* What you should do *
Emit the data below verbatim, stripping out any pictures.
+--
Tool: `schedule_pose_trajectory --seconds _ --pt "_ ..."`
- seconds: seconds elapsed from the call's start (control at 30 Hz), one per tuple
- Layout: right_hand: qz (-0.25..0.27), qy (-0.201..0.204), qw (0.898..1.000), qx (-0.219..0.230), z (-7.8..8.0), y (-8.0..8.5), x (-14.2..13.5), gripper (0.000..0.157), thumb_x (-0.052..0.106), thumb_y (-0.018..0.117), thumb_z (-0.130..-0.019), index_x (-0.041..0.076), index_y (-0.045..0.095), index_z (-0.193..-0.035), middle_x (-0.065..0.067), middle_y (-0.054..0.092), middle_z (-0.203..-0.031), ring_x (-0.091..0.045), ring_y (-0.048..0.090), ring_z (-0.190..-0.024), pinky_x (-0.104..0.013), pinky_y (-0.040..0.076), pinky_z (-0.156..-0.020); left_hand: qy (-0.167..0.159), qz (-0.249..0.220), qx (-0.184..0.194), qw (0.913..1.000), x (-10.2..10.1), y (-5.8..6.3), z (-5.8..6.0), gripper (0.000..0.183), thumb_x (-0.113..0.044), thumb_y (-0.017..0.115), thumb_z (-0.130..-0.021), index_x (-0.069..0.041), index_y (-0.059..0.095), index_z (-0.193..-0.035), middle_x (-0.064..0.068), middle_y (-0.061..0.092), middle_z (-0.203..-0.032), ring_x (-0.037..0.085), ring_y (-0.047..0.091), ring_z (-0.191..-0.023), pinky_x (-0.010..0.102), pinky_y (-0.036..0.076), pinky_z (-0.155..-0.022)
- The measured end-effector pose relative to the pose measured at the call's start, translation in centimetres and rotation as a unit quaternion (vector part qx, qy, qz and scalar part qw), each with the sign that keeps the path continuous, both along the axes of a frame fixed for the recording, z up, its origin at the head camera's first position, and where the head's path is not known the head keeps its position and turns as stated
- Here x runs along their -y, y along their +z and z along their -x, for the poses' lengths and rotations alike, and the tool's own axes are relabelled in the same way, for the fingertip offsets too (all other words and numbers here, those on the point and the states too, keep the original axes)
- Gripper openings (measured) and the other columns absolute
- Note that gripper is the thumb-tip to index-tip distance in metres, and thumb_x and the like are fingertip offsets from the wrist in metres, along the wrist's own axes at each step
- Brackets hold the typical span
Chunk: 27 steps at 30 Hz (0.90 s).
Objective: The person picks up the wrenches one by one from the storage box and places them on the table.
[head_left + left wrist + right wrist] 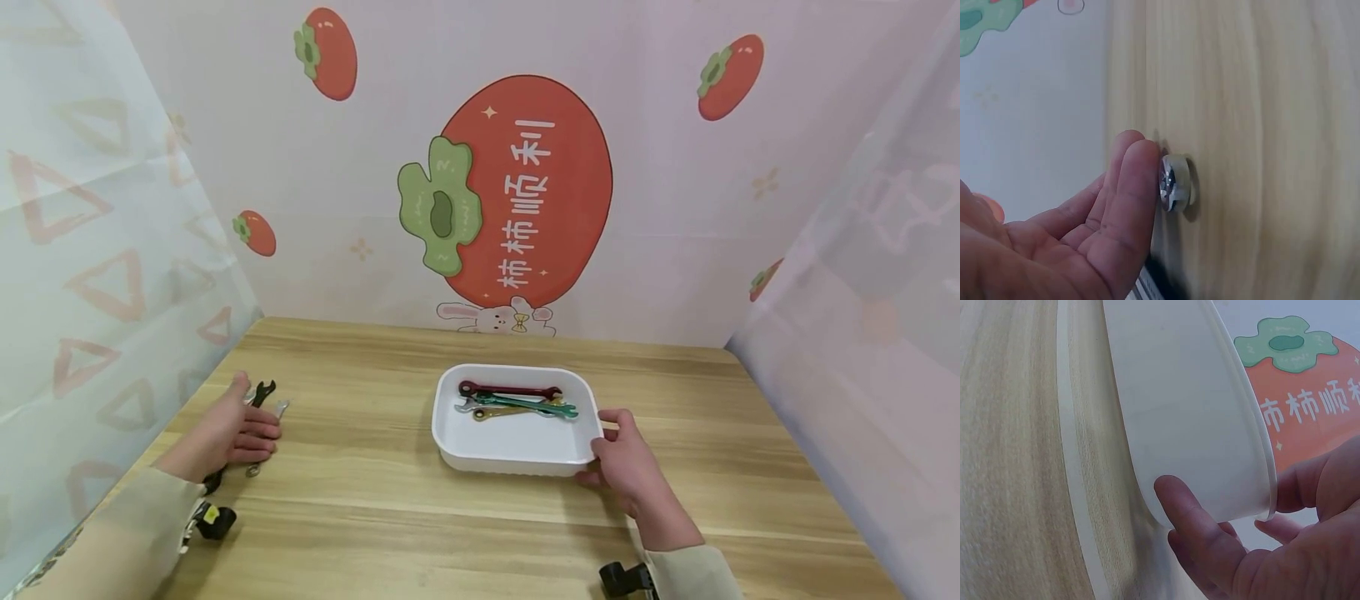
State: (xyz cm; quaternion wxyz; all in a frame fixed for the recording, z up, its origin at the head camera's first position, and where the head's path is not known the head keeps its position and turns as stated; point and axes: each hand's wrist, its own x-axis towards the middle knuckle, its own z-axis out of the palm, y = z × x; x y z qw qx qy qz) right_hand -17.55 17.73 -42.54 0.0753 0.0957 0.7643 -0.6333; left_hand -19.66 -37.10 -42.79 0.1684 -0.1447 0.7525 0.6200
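At the left side of the table, my left hand (234,432) has its fingers extended over a black wrench (262,393) and a silver wrench (282,408), hiding their middles. Up close in the left wrist view, the fingertips are beside the silver wrench's end (1175,183). My right hand (621,457) grips the right near corner of a white plastic tray (517,467), its fingers bent about the wall and rim (1266,456). Inside the tray lie several wrenches, among them a dark red wrench (517,390), a green wrench (528,405) and a gold wrench (502,412).
The wooden tabletop (360,500) spreads around the tray. A printed curtain (360,167) with persimmon pictures stands along the back edge, and pale sheets hang at the left (90,250) and right (877,275) sides.
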Motion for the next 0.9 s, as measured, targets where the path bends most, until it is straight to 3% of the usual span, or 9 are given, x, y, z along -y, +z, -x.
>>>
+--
* Your solution *
Tool: `schedule_pose_trajectory --seconds _ --pt "_ ..."`
- seconds: seconds elapsed from the call's start (control at 30 Hz), one per tuple
- Layout: right_hand: qz (-0.25..0.27), qy (-0.201..0.204), qw (0.898..1.000), qx (-0.219..0.230), z (-7.8..8.0), y (-8.0..8.5), x (-14.2..13.5), gripper (0.000..0.157), thumb_x (-0.052..0.106), thumb_y (-0.018..0.117), thumb_z (-0.130..-0.019), index_x (-0.041..0.076), index_y (-0.045..0.095), index_z (-0.193..-0.035), middle_x (-0.065..0.067), middle_y (-0.054..0.092), middle_z (-0.203..-0.031), ring_x (-0.091..0.045), ring_y (-0.048..0.090), ring_z (-0.190..-0.024), pinky_x (-0.104..0.013), pinky_y (-0.040..0.076), pinky_z (-0.156..-0.020); left_hand: qy (-0.167..0.159), qz (-0.249..0.220), qx (-0.184..0.194), qw (0.913..1.000), x (-10.2..10.1), y (-5.8..6.3), z (-5.8..6.0), gripper (0.000..0.183), thumb_x (-0.113..0.044), thumb_y (-0.017..0.115), thumb_z (-0.130..-0.021), index_x (-0.069..0.041), index_y (-0.059..0.095), index_z (-0.193..-0.035), middle_x (-0.064..0.068), middle_y (-0.061..0.092), middle_z (-0.203..-0.032), ring_x (-0.037..0.085), ring_y (-0.047..0.091), ring_z (-0.191..-0.023), pinky_x (-0.010..0.102), pinky_y (-0.036..0.076), pinky_z (-0.155..-0.022)
- The measured end-effector pose relative to the pose measured at the call's start, translation in centimetres and rotation as a unit quaternion (vector part qx, qy, qz and scalar part qw), each with the sign that keeps the path continuous, both along the axes of a frame fixed for the recording, z up, its origin at the head camera's first position, and where the head's path is not known the head keeps its position and turns as stated
- Here x runs along their -y, y along their +z and z along their -x, for the poses' lengths and rotations alike, and the tool's own axes are relabelled in the same way, for the fingertip offsets too (all other words and numbers here, those on the point and the states too, keep the original axes)
- Gripper openings (measured) and the other columns absolute
- Note that gripper is the thumb-tip to index-tip distance in metres, and thumb_x and the like are fingertip offsets from the wrist in metres, along the wrist's own axes at each step
- Brackets hold the typical span
Chunk: 27 steps at 30 Hz (0.90 s).
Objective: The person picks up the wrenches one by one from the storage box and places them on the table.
[head_left + left wrist + right wrist] 
State: (xyz cm; quaternion wxyz; all in a frame fixed for the recording, z up, its origin at the head camera's first position, and where the head's path is not known the head keeps its position and turns as stated; point and axes: each hand's wrist, its own x-axis towards the middle knuckle, its own z-axis out of the palm, y = z × x; x y z qw qx qy qz) right_hand -17.55 17.73 -42.54 0.0753 0.0957 0.7643 -0.6333; left_hand -19.66 -37.10 -42.79 0.1684 -0.1447 0.7525 0.6200
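At the left side of the table, my left hand (234,432) has its fingers extended over a black wrench (262,393) and a silver wrench (282,408), hiding their middles. Up close in the left wrist view, the fingertips are beside the silver wrench's end (1175,183). My right hand (621,457) grips the right near corner of a white plastic tray (517,467), its fingers bent about the wall and rim (1266,456). Inside the tray lie several wrenches, among them a dark red wrench (517,390), a green wrench (528,405) and a gold wrench (502,412).
The wooden tabletop (360,500) spreads around the tray. A printed curtain (360,167) with persimmon pictures stands along the back edge, and pale sheets hang at the left (90,250) and right (877,275) sides.
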Motion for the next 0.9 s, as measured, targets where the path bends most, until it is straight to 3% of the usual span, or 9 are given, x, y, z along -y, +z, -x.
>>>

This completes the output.